From the data below, copy exactly the lines that lie between the one holding "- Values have" and the one holding "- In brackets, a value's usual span", including both, and nothing more.

# # # # #

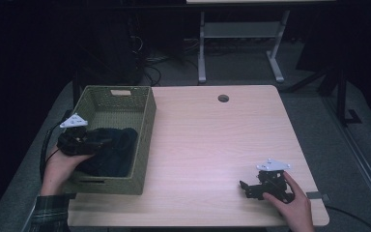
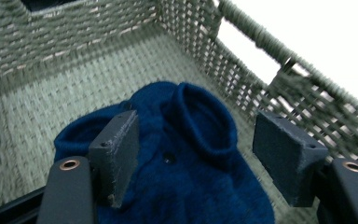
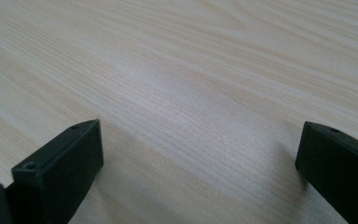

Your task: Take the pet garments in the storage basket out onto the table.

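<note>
Blue garment (image 2: 186, 154) lies between left hand-held gripper's (image 2: 200, 154) jaws.

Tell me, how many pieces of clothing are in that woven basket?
1 that I can see: a dark blue knitted garment lying on the floor of the woven basket, toward its near end, under the left gripper. Its folds could hide something smaller beneath.

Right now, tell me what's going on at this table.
A person works two handheld grippers. The left gripper is inside the basket, its jaws apart over a blue garment lying on the basket floor, not pinching it. The right gripper rests open on the table, holding nothing.
</note>
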A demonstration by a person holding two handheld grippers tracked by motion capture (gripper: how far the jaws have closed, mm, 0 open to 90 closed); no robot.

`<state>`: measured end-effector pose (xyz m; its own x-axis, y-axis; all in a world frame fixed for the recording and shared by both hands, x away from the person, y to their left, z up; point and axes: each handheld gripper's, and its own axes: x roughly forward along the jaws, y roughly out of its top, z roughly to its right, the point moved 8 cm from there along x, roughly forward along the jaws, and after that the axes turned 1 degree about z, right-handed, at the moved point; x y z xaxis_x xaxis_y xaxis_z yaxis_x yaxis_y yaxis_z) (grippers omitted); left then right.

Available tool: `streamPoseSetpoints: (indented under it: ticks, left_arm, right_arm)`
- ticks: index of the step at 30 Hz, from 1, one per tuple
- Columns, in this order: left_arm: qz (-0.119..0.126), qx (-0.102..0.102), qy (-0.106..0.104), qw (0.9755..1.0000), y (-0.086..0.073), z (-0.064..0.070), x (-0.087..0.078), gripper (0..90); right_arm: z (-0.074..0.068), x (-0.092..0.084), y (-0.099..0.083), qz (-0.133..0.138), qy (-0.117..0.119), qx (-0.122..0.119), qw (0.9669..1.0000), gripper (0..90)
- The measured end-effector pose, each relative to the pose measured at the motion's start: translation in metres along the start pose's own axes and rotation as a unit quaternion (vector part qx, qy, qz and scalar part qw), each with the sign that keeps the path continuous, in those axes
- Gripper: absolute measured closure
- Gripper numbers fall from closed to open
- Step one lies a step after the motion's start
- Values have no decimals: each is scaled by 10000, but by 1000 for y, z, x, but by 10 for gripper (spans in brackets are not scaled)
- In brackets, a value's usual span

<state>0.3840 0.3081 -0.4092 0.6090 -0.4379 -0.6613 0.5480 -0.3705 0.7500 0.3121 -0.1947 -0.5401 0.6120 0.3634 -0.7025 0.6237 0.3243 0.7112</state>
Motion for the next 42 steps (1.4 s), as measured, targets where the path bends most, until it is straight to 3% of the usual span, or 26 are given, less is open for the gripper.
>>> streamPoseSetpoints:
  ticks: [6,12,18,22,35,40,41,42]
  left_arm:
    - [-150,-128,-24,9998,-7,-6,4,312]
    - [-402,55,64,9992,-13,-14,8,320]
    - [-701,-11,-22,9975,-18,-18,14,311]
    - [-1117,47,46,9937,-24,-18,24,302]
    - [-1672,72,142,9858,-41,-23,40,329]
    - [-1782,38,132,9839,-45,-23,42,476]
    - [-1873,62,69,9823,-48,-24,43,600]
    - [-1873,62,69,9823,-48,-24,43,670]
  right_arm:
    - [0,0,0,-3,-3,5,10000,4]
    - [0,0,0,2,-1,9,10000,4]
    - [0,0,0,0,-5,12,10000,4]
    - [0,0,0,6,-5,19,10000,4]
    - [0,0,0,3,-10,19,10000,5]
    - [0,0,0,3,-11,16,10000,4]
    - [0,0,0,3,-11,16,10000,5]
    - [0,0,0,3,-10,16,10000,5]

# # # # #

Result of the exercise:
- Values have no decimals: each is scaled by 10000, but by 1000 for y, z, x, but by 10 for gripper (spans in brackets are not scaled)
- In brackets, a value's usual span

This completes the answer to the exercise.